(August 14, 2014 at 1:11 am)Esquilax Wrote:(August 13, 2014 at 6:50 pm)Huggy74 Wrote: But since I've been saying all along that faith is A-religious, it can act in the positive or negative.
However, one doesn't have faith in a medical placebo, as you have the evidence of, oh, I dunno, the entire history of modern medicine to demonstrate that doctors are quite adept at curing things.
You really are trying for the false equivocation double reacharound here, aren't you? First you attempt to equate faith healing in the religious sense with the placebo effect, and then in order to make that comparison at all functional you're attempting to equate reasonable expectations of success based on evidence, with blind religious faith.
Don't you ever feel bad, that the only way you can defend your belief in god is to devalue the meaning of other words?

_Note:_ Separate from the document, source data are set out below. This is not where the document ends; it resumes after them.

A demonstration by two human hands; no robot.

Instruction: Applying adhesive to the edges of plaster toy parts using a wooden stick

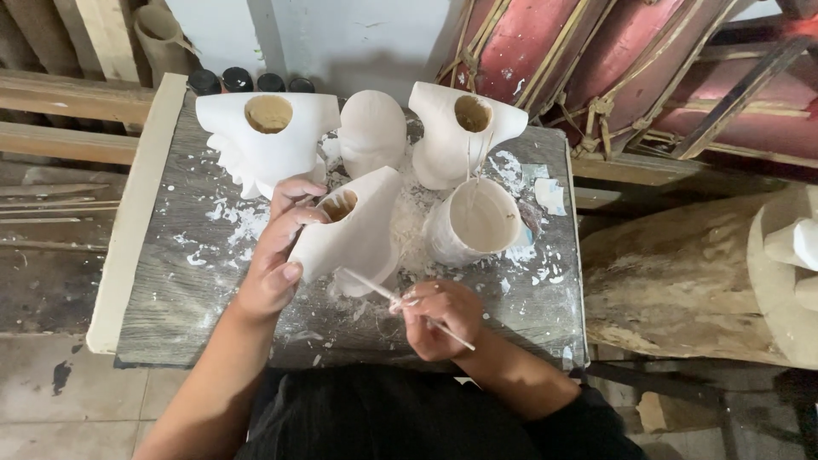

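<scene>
My left hand (277, 247) grips a white plaster-like cast (358, 230) with a hollow opening at its top, tilted on the worktable (170, 281). My right hand (439, 317) pinches a thin white-coated stick (375, 288) whose tip points at the underside of the cast. A white-smeared cup of white paste (473, 221) stands just right of the cast, with thin sticks leaning in it.
Three more white casts (268, 140) (372, 129) (460, 128) stand at the back of the table, with dark bottle caps (247, 82) behind. Red drums (545, 43) lean at right. A big log (682, 273) lies beside the table. White crumbs litter the surface.
</scene>
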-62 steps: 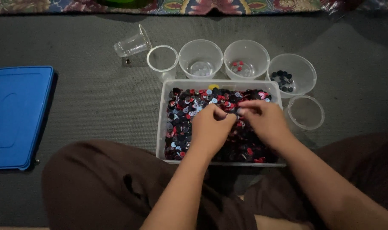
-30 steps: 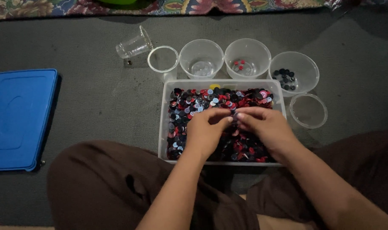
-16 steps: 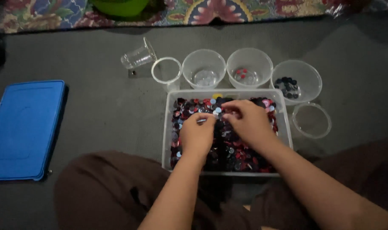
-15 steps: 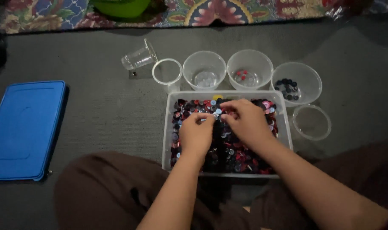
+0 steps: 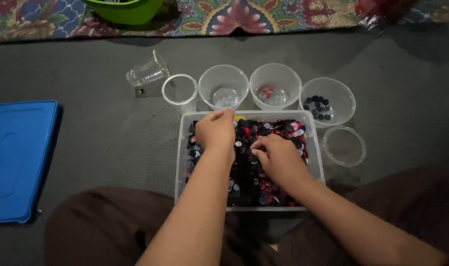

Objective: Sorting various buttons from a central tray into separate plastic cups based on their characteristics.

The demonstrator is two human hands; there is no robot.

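Observation:
A clear rectangular tray [image 5: 181, 162] holds a heap of small red, black and white discs [image 5: 249, 172]. My left hand [image 5: 215, 132] is at the tray's far rim with its fingertips pinched together, just short of a clear bowl [image 5: 223, 86] holding pale discs. Anything between those fingertips is too small to make out. My right hand [image 5: 279, 158] lies on the heap in the middle of the tray, fingers curled down into the discs.
Behind the tray stand an empty clear cup [image 5: 179, 91], a bowl with red discs [image 5: 275, 84] and a bowl with dark discs [image 5: 328, 99]. An empty small bowl [image 5: 344, 146] sits right of the tray. A tipped cup [image 5: 147, 72], a blue lid [image 5: 18, 157] and a green tub [image 5: 126, 11] lie farther off.
My left hand has moved from the middle of the heap up to the tray's far rim near the pale-disc bowl. My right hand drew back toward the tray's middle. The camera tilted up.

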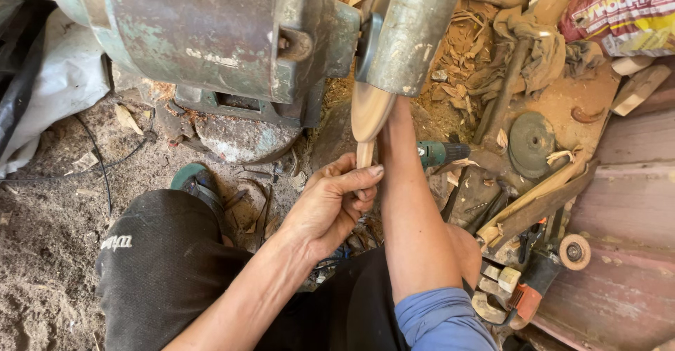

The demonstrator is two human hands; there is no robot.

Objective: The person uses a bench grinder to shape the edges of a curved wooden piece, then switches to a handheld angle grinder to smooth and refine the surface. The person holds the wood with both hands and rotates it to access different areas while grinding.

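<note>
While the person sits low on the sandy floor [49, 252] with dark trousers [162, 267] and a blue sleeve [436, 319] nearest the camera, the left hand [330, 203] is clenched around the lower handle of a wooden spoon [367, 122], fingers wrapped over it and thumb along the top. The right forearm runs up beside the spoon, touching it or nearly so, and passes behind a metal guard [408, 35]; the right hand is hidden there, so I cannot tell how it grips. The spoon stands nearly upright, its broad pale bowl rising to the guard's lower edge. A green sandal [193, 181] shows by the left knee. To the right lie an angle grinder [541, 281] with its disc, wooden slats [534, 200], a green drill [439, 153] and a round grey disc [531, 140]. Farther off, a worn green motor [211, 35] fills the top, with wood shavings [457, 63], rags [534, 49] and a printed bag [626, 14] behind.
</note>
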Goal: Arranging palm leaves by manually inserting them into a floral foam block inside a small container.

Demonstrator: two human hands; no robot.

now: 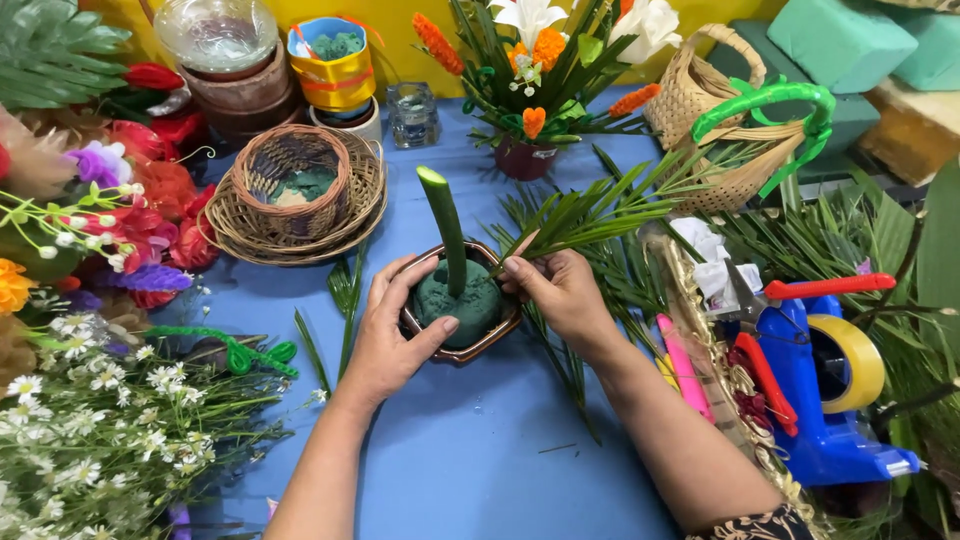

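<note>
One thick stem [447,228] stands in our foam [458,300]; left hand [385,335] clamps the pot [480,343], right hand [560,295] pinches a palm leaf [600,215] beside it, not yet inserted.

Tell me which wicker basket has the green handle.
The basket at the right, behind the palm leaves. The one behind it has a plain handle; the round one at the left has none.

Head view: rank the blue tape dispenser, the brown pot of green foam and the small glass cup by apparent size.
1. Blue tape dispenser, largest, though it sits nearer the camera.
2. Brown pot of green foam, steadied by the left hand.
3. Small glass cup, smallest, but farthest away.
</note>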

Isn't that a tacit admission that the terms of your religion can't stand on their own, without other terms being handicapped?
Of course one doesn't have faith in a placebo, the point is for them not to know it's a placebo, but are told it is a revolutionary procedure, That is what they have faith in.
As it was stated in the article I posted: a man is dying of cancer of the lymph nodes, has difficulty breathing, and is bedridden. He receives injections of a new anticancer drug called Krebiozen (a placebo). Within days the tumors shrink by half and he is eventually released from the hospital. After he finds out he was given a placebo, he dies days later.
Since you say faith has nothing to do with it, why don't you try explaining how this phenomena works?